**Required action:** Produce an exact copy of all the data below, dropping every image.
┄┄┄┄┄┄┄┄┄┄┄┄┄┄┄┄┄┄┄┄
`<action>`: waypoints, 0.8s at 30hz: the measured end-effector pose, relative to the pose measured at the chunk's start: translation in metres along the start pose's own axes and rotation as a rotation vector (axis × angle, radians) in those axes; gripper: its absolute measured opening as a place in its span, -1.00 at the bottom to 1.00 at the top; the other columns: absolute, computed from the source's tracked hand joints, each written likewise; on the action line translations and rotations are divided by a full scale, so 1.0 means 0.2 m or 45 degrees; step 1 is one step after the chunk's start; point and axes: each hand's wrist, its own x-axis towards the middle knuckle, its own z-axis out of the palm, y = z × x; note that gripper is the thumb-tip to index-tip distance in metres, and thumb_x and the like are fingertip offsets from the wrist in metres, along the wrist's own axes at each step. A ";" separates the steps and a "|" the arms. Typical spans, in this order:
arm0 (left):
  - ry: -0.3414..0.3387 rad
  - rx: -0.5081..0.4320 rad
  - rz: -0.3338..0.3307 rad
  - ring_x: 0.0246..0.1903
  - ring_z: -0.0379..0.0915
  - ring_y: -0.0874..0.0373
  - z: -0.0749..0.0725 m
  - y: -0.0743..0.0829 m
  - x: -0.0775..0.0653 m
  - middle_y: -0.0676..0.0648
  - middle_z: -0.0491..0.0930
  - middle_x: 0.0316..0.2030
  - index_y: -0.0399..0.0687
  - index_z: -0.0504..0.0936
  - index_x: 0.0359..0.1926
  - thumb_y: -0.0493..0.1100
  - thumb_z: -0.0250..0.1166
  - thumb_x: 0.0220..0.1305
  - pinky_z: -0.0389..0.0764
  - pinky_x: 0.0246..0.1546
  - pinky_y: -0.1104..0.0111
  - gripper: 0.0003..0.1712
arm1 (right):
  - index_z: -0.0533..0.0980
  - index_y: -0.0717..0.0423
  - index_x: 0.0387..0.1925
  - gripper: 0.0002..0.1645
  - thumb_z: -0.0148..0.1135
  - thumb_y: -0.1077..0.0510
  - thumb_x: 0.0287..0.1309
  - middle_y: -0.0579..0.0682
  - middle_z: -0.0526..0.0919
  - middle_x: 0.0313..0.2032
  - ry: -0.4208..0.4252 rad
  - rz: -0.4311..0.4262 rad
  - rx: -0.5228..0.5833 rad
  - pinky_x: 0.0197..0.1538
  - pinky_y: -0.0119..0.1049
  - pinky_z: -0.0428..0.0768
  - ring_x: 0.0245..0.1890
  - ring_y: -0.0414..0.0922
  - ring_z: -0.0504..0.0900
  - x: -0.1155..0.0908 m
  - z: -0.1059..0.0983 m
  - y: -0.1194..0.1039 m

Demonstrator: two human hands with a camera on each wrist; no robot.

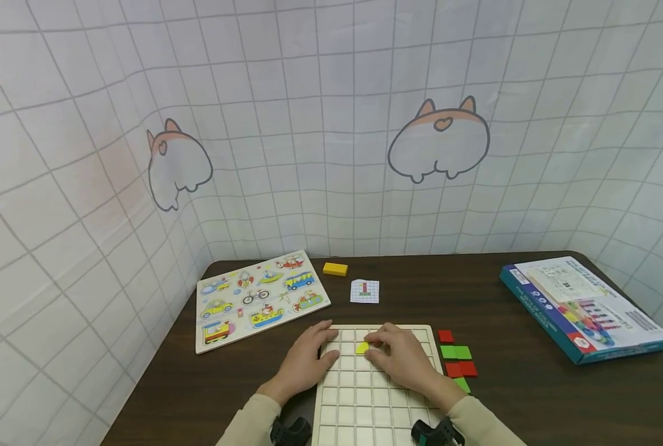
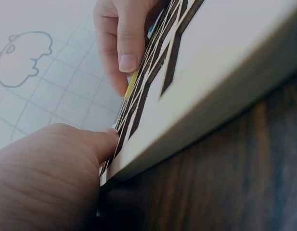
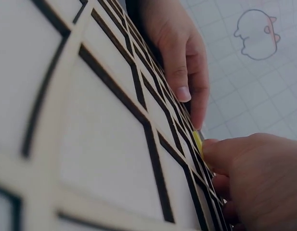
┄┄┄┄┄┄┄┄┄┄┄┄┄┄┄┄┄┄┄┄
**Response to this task:**
`<action>`: waypoints, 0.8s at 30hz: the measured end-effector pose, relative to the pose measured at the chunk's start: translation in metres along the start pose's own axes and rotation as a rotation vector (axis × angle, radians) in those axes; gripper: its absolute measured opening as a place in its span, -1.00 at the bottom to 1.00 at the top; the other columns: absolute, computed from the source's tracked hand joints, each written likewise; on the action line translations and rotations are divided by a full scale, so 1.0 means 0.2 m or 45 degrees; step 1 is one step after the chunk's start; point and axes: each hand's wrist, its own x-axis towards the middle knuckle, its own z-axis out of the palm, y = z × x; note that gripper is the thumb-tip to index-tip distance in metres, and thumb_x and the like are fingertip offsets from the wrist in metres, along the wrist's own axes at each step. A ";" separates the steps and a "|" the arms. Typical spans, in this order:
arm0 (left):
  - ry: -0.3414..0.3387 rad
  - rx: -0.5081..0.4320 rad
  - rz: -0.3338..0.3307 rad
  - ring_x: 0.0246..0.1903
  - ring_z: -0.0379..0.0915
  - ring_y: -0.0874..0.0373
  - z: -0.0749..0.0725 m
  - y: -0.0743..0.0829 m
  - x: -0.0775..0.0653 m
  - middle_y: -0.0676..0.0648
  - middle_z: -0.0491..0.0930
  - middle_x: 0.0316..0.2030
  - index_y: -0.0399..0.0687
  - index_z: -0.0504..0.0936
  - index_x: 0.0359..0.1926
  - thumb_y: -0.0493..0.1100
  - thumb_z: -0.0250..0.1166
  - thumb_x: 0.0220..0.1305
  - pinky_z: -0.0389..0.0764
  - pinky_x: 0.0246..0.1546
  - pinky_y: -0.1104..0.0111
  - gripper: 0.0003..0.1712
arm1 (right):
  - index_z: -0.0533..0.0980
  - index_y: -0.0717..0.0423
  - index_x: 0.0387..0.1925
  - gripper: 0.0002..0.1645
  - thumb_z: -0.0148..0.1135
  - thumb_y: -0.1077..0.0510
  - thumb_x: 0.0287..0.1309
  - middle_y: -0.0579..0.0682
  - middle_z: -0.0526..0.0919
  - middle_x: 0.0313..0.2032
  - ry: -0.4208..0.4252 rad
  - rz: -0.4311..0.4262 rad
  - rx: -0.5228..0.5833 rad
  - pinky_x: 0.0197..0.1538
  - pinky_y: -0.0119..0.1049
  - pinky_z: -0.0428..0.0768
  - ring_x: 0.0245..0.1890
  - ring_y: -0.0414..0.0922
  - ring_z: -0.0504..0.0900
  - x: -0.1155..0.0908 m
  - z: -0.1059..0.0983 m
  - y: -0.1194..0.1039 m

Demonstrator: two human hands with a camera on each wrist; no robot.

No further output remains.